Uma busca rápida pelas notícias de 2023 apontando o marco de cinco anos após a implementação da LGPD (Lei Geral de Proteção de Dados) no Brasil deixa qualquer leigo totalmente perdido: na realidade, nós não sabemos quantas empresas brasileiras aderiram à LGPD. Existem inúmeros índices e pesquisas que apontam algo entre 20% e 50%. Seja qual for o número entre essas duas grandezas, a LGPD só mostra uma coisa: segurança da informação, no Brasil, ainda é o ponto fraco das empresas.
Para não perdermos muito tempo com o jogo de números e pesquisas, vou usar como base um estudo realizado pelo Cetic.br, o Centro Regional de Estudos para o Desenvolvimento da Sociedade da Informação no Brasil, publicado em agosto de 2022. Apenas 32% das empresas brasileiras têm uma política de privacidade que informe como realiza o tratamento dos dados; 30% das empresas declararam realizar teste de segurança contra vazamentos de dados e apenas 17% nomearam um encarregado de dados (ainda que as empresas menores tenham sido dispensadas dessa obrigação.
A lei, claro, tem por objetivo garantir o direito de nós, cidadãos, à privacidade e à proteção dos nossos dados pessoais – evitando o uso indevido dessas informações pelas empresas.

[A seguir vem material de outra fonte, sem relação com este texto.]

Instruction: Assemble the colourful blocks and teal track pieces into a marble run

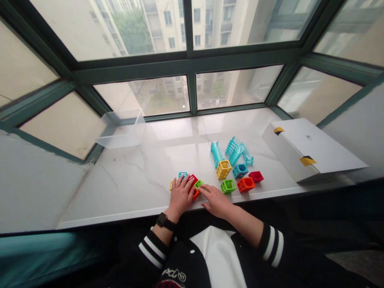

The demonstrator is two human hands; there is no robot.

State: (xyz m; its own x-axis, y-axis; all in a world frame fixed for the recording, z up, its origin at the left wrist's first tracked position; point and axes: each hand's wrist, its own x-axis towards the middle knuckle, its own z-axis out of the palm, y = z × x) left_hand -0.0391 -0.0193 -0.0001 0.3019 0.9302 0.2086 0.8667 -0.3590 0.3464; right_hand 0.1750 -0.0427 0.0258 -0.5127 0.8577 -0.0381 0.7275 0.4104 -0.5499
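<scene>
Blocks (193, 179) lie bunched beneath and between the two hands near the front edge of the sill (129, 196), too covered for the bunch's long axis to be told. The left hand (181, 194) drapes over them palm down, fingers slightly parted, a blue block (183, 175) just beyond its fingertips; whether it grips is hidden. A green block (198, 184) sits at the bunch's right side, ahead and left of the right hand (216, 201), whose extended forefinger reaches its edge; a pinch cannot be confirmed. Rightward stands a separate green cube (228, 186), clearly nearer the right hand than the left.
</scene>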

Mas existe um outro lado bastante alarmante: para proteger os dados, as empresas precisam proteger o ambiente tecnológico e físico onde essas informações ficam armazenadas.
Ou seja: se considerarmos a mediana entre 20% e 50%, podemos chegar à conclusão que somente 35% das empresas contam com sistemas para proteção de dados. E nesse ponto, quando olhamos exclusivamente para segurança da informação, em cinco anos, posso afirmar, pouca coisa mudou.
Prática e teoria: ainda muito distantes
Embora as organizações tenham um discurso inovador e “correto” no que tange à segurança da informação, a prática não reflete essa conversa. Segurança da informação ainda sofre na equação da venda dolarizada, flutuações na economia e o uso de soluções que não conseguem barrar as ameaças mais atuais.
E de novo, se fizermos uma pesquisa rápida sobre o número de ataques a empresas no Brasil, vamos encontrar números variados – com uma única diferença neste caso em particular: todas as pesquisas apontam que país lidera quando o assunto é volume de ciberataques contra as empresas – e esses dados só crescem.
Há menos de um mês, a Check Point Research (CPR), divisão de Inteligência em Ameaças da Check Point Software, divulgou seu Relatório de Cibersegurança referente ao primeiro semestre de 2023. Os dados mostram, por exemplo, que as atividades criminosas continuaram a aumentar no primeiro semestre deste ano, com um crescimento de 8%. Inteligência Artificial e engenharia social com o uso de ferramentas simples e bem conhecidas, como o USB, estão permitindo os criminosos realizarem ataques cada vez mais elaborados e complexos.
Além disso, o uso indevido da Inteligência Artificial aumentou, com ferramentas de IA generativa sendo usadas para criar e-mails de phishing, malware de monitoramento de pressionamento de tecla e código básico de ransomware.
Voltando à nossa equação inicial, o cenário macroeconômico do Brasil não ajuda, mas – precisamos reconhecer que segurança de informações também não é exatamente uma prioridade para a maioria das empresas, vide a adesão à LGPD.
Não quero desenhar um futuro sombrio, mas aderir à LGPD vai além de ter um link para a sua Política de Privacidade no seu site. Passa por controles de acesso, visibilidade e guarda de dados físicos e digitais e indubitavelmente passa pela compra de mais tecnologia baseada em Inteligência Artificial e aprendizado de máquina para combater um cenário que só vai ficar mais complexo.
Para finalizar, quero dar um outro dado: em 2018, o Brasil sofreu cerca de 120 milhões de ataques no primeiro semestre daquele ano. No primeiro semestre de 2023, foram 23 bilhões de tentativas. Só espero que daqui cinco anos, quando a LGPD completar 10 anos, possamos apontar que o número de empresas que aderiu à regulamentação aumentou significativamente, e não apenas os ataques criminosos.
*Por Audreyn Justus, diretor de marketing, recursos humanos e compliance da Solo Network.